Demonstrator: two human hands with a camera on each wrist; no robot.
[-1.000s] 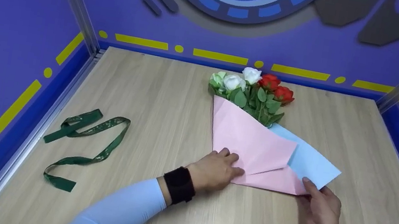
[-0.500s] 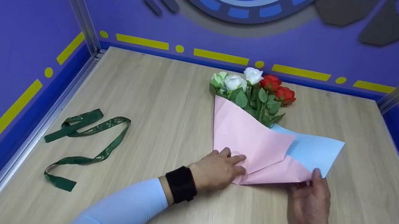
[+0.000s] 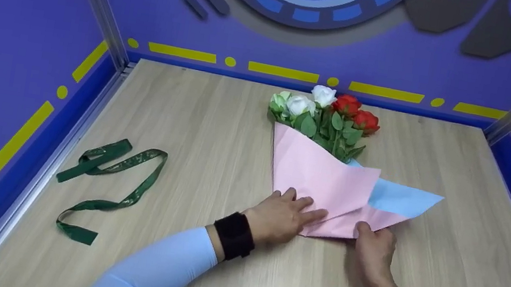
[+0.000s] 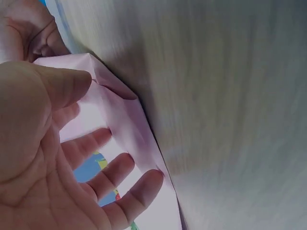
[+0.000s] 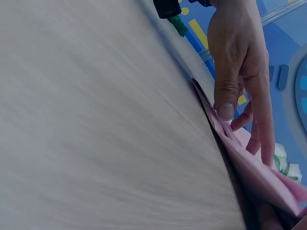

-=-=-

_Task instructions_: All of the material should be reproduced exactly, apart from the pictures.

_Solved problem_:
Demonstrator: two human hands with a camera on each wrist; no robot.
[-1.000s] 
[-0.500s] 
[+0.000s] 
[+0.000s] 
[+0.000s] 

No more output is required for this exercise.